A leading expert in canon law and professor at St. Paul's University in Ottawa, Morrisey spoke on pastoral canon law as it relates to the sacraments. From Baptism to the last rites, marriage to divorce, he helped to define the role of the lay ministers in these sacraments.

"They are becoming more important in the Church," Morrisey said. "Particularly if some (churches) don't have priests, they are getting very involved in the day to day."

This is the third year for the institute, said Klingdon. It's designed to help people working in parishes with issues they face everyday, many of them involving marriage and illness.

Another reason is to keep participants up to date.

"They also have an opportunity to network with people from other parishes," Klingdon said. "This is very much a part of making new contacts - to share ideas."

As more lay people become involved in their parish, Morrisey hopes they think of themselves as working in cooperation with their pastor rather than being a substitute.

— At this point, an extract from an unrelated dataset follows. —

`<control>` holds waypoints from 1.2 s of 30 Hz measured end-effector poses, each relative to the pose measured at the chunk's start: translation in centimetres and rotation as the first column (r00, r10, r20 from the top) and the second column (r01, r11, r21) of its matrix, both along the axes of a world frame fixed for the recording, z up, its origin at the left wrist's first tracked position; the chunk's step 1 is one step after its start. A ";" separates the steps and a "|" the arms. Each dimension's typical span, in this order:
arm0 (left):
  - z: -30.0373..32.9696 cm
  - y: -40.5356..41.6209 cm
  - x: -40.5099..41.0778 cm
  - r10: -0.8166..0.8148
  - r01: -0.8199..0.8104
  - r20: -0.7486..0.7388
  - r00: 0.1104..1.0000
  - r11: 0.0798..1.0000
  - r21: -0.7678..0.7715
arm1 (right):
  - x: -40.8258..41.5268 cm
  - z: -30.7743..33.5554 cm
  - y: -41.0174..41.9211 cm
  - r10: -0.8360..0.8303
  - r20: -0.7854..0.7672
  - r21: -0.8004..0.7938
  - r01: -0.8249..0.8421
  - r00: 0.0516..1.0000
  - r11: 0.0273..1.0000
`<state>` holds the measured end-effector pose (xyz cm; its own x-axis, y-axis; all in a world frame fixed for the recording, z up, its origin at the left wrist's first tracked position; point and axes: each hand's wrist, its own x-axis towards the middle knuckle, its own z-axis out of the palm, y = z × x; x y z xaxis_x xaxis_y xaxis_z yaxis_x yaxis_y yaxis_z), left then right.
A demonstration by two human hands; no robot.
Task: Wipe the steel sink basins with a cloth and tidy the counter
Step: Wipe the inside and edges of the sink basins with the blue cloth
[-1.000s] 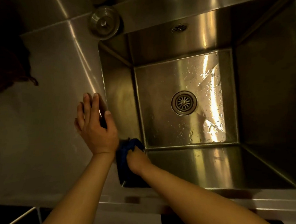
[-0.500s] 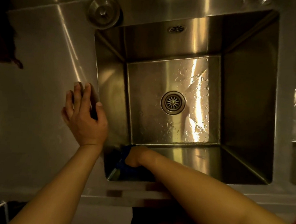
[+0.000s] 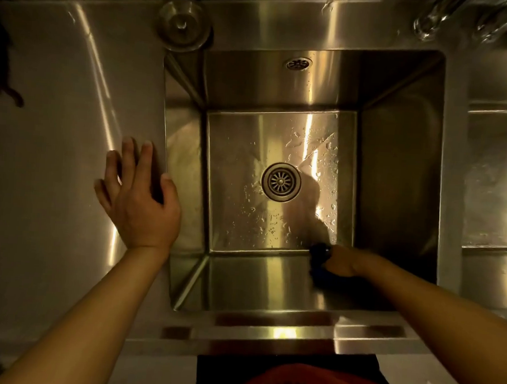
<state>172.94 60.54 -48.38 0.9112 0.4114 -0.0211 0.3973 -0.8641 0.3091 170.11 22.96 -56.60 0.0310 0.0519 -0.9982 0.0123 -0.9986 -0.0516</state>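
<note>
You are looking straight down at a pale grey, smooth counter (image 3: 49, 155) that fills the left side of the view. Set into it is a deep, square stainless steel sink basin (image 3: 395, 176) with straight walls and a flat floor. The basin holds no dishes; its floor carries scattered water droplets (image 3: 317, 154), thickest on the right half, and a round steel drain strainer (image 3: 281, 181) sits at its centre. A small oval overflow vent (image 3: 297, 64) is set in the far wall. To the right, beyond a steel divider, the edge of a second steel basin (image 3: 496, 183) shows; what it holds cannot be made out.

Your left hand (image 3: 137, 196) lies flat on the counter just beside the basin's left rim, fingers spread, gripping nothing. Your right hand (image 3: 341, 261) reaches down inside the basin to its near right corner, where the floor meets the near wall, and is closed around a dark blue cloth (image 3: 319, 255) pressed against the steel.

A round steel sink plug (image 3: 184, 24) with a central knob rests on the counter at the basin's far left corner. Clear glassware (image 3: 435, 22) lies blurred at the top right.
</note>
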 end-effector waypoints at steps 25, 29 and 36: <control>-0.1 0.0 -0.2 -0.008 0.007 0.028 1.000 1.000 0.023 | -3.3 -0.5 10.7 -0.156 0.006 0.278 0.148 0.988 0.949; 0.1 0.0 -0.1 -0.010 0.010 0.026 1.000 1.000 -0.001 | -2.6 0.1 4.8 -0.148 0.110 0.130 0.134 0.983 0.982; -0.2 0.3 -0.1 -0.032 0.032 0.039 0.999 0.999 -0.017 | -2.0 5.0 -2.1 -0.100 0.390 0.055 0.085 0.915 0.995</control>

He outlined a document, a 1997 list of instructions which helped to simplify the principles of the Code of Canon Law, in helping to lay out the roles of lay ministers which should not play into the role of the ordained.

There are certain services only a priest can perform and lay ministers must remember not to cross those boundaries, warned Morrisey. Homilies, the Eucharistic Prayer and the use of oils are reserved for the ordained, Morrisey said.

Ministry is not like a volunteer job anyone can do, Morrisey added. It requires discernment just like any other vocation.

"Just because you want to be in a ministry doesn't mean you have the right to be in one," Morrisey said. "It is not for everyone."